Living much of our 21st-century lives in the make-believe of fantasy games and films, virtual currency, identity algorithms, and instant gratification of various kinds, we can too easily lose sight of the fact of our own embodiment. Human beings evolved for life on earth, not on other planets. and our memories, too, attach in great part to physical objects, places, the whole of our embodied world. A face, a place, the feel of the stones or the wooden floor beneath our feet, a scent on the breeze, a certain angle of light striking just so, a taste on the tongue.
Only two weeks remain for us here in the high desert, beneath the twin peaks of Dos Cabezas. Already overwhelmed by the idea of packing up and heading once again cross-country, then boulversée by the news from Paris, I really, really needed Kathleen Stocking’s new book, From the Place of the Gathering Light: Leelanau Pieces, a book of essays about the home to which we will soon return. I’ll write about that soon. For now, Kathleen’s essays and backyard birds, in addition to the more hopeful news about Notre Dame, are working together to put me back on my feet. Little things: a bee on a flower....

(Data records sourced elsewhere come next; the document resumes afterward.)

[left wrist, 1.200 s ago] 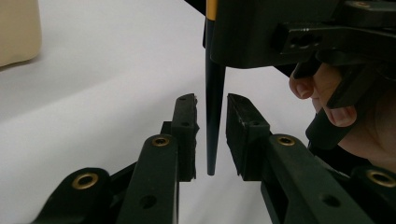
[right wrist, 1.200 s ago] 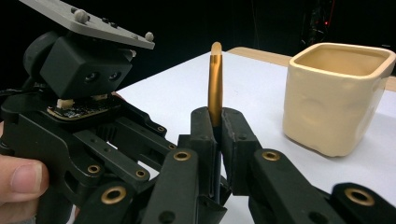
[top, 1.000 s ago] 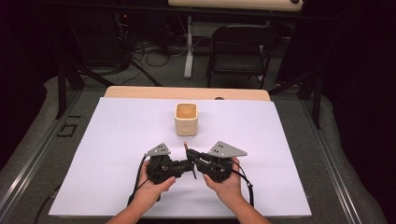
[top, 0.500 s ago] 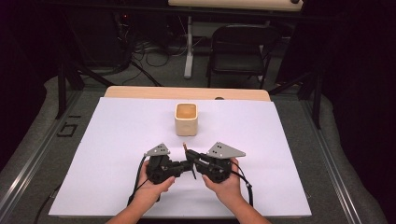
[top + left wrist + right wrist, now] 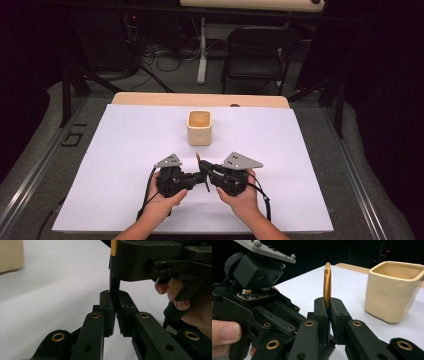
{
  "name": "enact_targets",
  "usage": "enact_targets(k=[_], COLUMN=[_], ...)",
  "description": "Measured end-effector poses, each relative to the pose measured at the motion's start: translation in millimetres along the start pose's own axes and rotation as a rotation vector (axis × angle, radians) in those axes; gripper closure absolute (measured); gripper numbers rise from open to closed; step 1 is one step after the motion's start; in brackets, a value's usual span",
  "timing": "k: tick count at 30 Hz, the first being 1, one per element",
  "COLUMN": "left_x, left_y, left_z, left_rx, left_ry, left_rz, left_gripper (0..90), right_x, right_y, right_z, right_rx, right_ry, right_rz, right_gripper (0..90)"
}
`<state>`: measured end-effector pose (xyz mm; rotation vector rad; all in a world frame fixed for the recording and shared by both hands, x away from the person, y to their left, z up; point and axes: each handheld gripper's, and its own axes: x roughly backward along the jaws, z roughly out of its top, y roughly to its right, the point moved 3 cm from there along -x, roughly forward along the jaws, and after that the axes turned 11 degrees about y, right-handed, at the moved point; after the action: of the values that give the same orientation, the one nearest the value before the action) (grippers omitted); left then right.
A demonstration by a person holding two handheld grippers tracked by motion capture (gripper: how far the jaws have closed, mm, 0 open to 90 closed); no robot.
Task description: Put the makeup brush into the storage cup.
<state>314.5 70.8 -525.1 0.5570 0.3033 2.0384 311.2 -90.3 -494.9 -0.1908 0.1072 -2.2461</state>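
Note:
A slim stick, gold-orange at the top (image 5: 327,282) and black lower down (image 5: 114,282), stands upright between both grippers near the table's front middle. My right gripper (image 5: 327,303) is shut on its gold part. My left gripper (image 5: 114,297) is shut on its black shaft just below the right gripper's body (image 5: 150,260). From above, the left gripper (image 5: 200,177) and right gripper (image 5: 204,167) meet nose to nose, with the stick's tip (image 5: 198,156) poking up between them. A cream square cup (image 5: 199,127) stands open beyond them, apart from both.
A white sheet (image 5: 125,150) covers the wooden table. The cup (image 5: 394,290) is close on the right in the right gripper view. A black chair (image 5: 255,55), cables and stands are on the floor behind the table.

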Motion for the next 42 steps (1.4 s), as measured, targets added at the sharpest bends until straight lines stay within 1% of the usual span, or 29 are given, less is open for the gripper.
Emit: enact_targets(k=[2,5,7,9,12,14,15,17,18,19,21,25,27,28,32,33,37,40,42], left_x=[0.5,1.1,1.6,1.9,3.1,4.1,4.8,6.0,6.9,7.6,8.7,10.2,11.1,11.6,12.1,12.0,11.4,10.6,10.1], left_y=[0.3,0.7,1.0,1.6,3.5,5.0,5.6,6.4,6.2,6.5,6.6,5.9,5.9,5.9,6.5,6.6,7.8,8.8,10.2], left_z=[0.5,1.0,0.7,0.7,1.7,2.6,3.1,4.3,5.0,5.3,6.0,7.0,7.6,8.0,8.7,8.7,8.1,7.6,7.0], left_rx=[-0.005,-0.025,-0.049,-0.07,-0.11,-0.13,-0.133,-0.145,-0.158,-0.164,-0.175,-0.198,-0.214,-0.22,-0.244,-0.254,-0.278,-0.301,-0.306], left_ry=[0.0,-0.008,-0.017,-0.025,-0.036,-0.041,-0.04,-0.035,-0.038,-0.038,-0.042,-0.054,-0.058,-0.064,-0.076,-0.08,-0.098,-0.111,-0.113], left_rz=[-0.001,0.014,0.027,0.038,0.056,0.063,0.061,0.077,0.08,0.086,0.101,0.116,0.127,0.13,0.147,0.151,0.163,0.173,0.18], left_gripper=[83.5,83.6,83.7,83.7,83.8,83.8,83.7,83.7,83.7,83.7,83.7,83.7,83.7,83.7,83.7,83.7,83.7,83.7,83.7], right_x=[0.7,1.0,1.9,2.3,3.7,4.8,5.2,6.3,6.5,6.9,6.9,5.9,6.0,6.0,6.1,6.4,7.5,7.4,7.2], right_y=[0.0,-1.2,-1.9,-2.5,-2.9,-2.9,-2.9,-2.3,-1.8,-1.6,-1.2,-0.7,-0.3,0.0,1.9,2.5,2.7,2.1,1.5], right_z=[0.6,1.6,3.0,4.1,4.2,4.2,4.4,5.0,5.1,5.2,4.7,3.2,3.2,3.2,2.8,2.8,3.2,3.7,4.0], right_rx=[-0.001,-0.01,-0.008,0.0,-0.003,0.003,0.003,0.002,0.003,-0.003,0.001,0.032,0.037,0.036,0.004,0.008,-0.003,-0.001,0.003], right_ry=[0.005,0.013,0.021,0.032,0.03,0.03,0.033,0.041,0.042,0.035,0.029,0.024,0.028,0.025,0.008,0.006,-0.007,-0.017,-0.03], right_rz=[-0.001,0.008,0.015,0.01,0.018,0.016,0.016,0.017,0.018,0.022,0.023,0.007,-0.001,0.0,0.002,-0.005,-0.009,-0.004,-0.001], right_gripper=[83.4,81.0,76.8,74.5,70.1,68.3,66.9,63.3,62.5,61.3,59.6,57.1,55.6,55.5,52.4,52.0,50.9,51.3,51.5])
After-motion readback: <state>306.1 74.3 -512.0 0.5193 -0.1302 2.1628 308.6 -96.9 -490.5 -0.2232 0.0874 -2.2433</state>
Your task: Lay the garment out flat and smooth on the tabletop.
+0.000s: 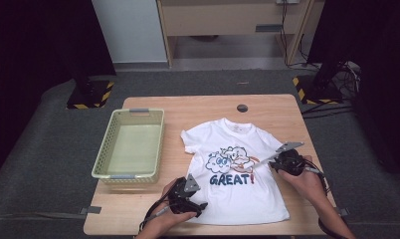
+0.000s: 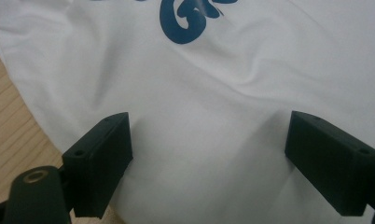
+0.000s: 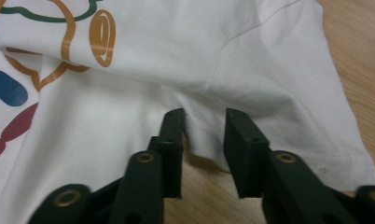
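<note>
A white T-shirt [image 1: 238,196] with a cartoon print and the word GREAT lies flat on the wooden table [image 1: 198,107]. My left gripper [image 1: 200,205] rests at the shirt's lower left corner. In the left gripper view my left gripper [image 2: 209,135] is wide open over the white T-shirt [image 2: 213,88], with bare cloth under the gap. My right gripper [image 1: 273,164] sits at the shirt's right side below the sleeve. In the right gripper view my right gripper [image 3: 205,119] has its jaws a narrow gap apart, and the seamed edge of the T-shirt [image 3: 176,60] lies between the tips.
A pale green plastic basket [image 1: 102,149] stands on the table's left half, with nothing in it. A round cable hole [image 1: 242,108] sits near the far edge. Bare wood shows to the right of the sleeve [image 3: 358,56] and left of the hem [image 2: 8,121].
</note>
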Demonstrator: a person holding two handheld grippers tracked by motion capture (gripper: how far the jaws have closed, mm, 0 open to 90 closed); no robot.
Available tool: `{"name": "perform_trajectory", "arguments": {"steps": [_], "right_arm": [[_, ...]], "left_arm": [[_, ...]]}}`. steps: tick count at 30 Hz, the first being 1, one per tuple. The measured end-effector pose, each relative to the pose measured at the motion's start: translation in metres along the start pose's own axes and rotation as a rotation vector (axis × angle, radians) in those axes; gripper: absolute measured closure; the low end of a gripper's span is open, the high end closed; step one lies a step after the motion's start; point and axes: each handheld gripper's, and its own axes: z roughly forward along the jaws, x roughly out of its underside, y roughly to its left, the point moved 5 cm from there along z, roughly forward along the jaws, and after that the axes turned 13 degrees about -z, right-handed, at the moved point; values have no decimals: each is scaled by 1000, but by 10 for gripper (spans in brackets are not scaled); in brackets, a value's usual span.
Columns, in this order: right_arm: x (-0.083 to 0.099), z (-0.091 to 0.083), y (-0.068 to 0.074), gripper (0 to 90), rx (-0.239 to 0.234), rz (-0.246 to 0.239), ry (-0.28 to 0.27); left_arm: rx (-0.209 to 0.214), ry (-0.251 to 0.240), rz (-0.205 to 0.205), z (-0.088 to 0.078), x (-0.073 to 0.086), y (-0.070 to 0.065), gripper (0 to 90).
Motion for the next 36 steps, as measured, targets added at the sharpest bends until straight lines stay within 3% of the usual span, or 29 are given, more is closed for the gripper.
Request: {"name": "perform_trajectory", "arguments": {"steps": [4,18,20,25,30,36], "right_arm": [[-1,1,-5,876,-8,14,13],[-13,15,-62,877,48,69,103],[-17,19,-62,812,47,69,101],[-18,6,-54,567,60,68,77],[-6,-24,-34,502,57,80,32],[5,-40,12,458,-11,37,-2]], "left_arm": [[-11,6,-5,-1,1,-1,152],[-14,29,-2,-9,9,-7,175],[-13,29,0,-9,10,-8,174],[-7,17,0,-9,11,-8,168],[-5,23,11,-7,10,-12,153],[-1,20,13,-4,7,-15,139]]}}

[Note: the goldfinch photo at the beginning of today's post is an old image from my files, a bird that flew into one of our Michigan porch windows. -- Coming back to correct this note: the bird at the top of the post is not a goldfinch but a yellow warbler. One of my neighbors here in Dos Cabezas corrected me when we ran into each other at the library in Willcox. She envied me for having seen a yellow warbler. "Yes," I said, "but it was dead!" Also, I didn't know what it was until she told me. Thanks, Dorothy!]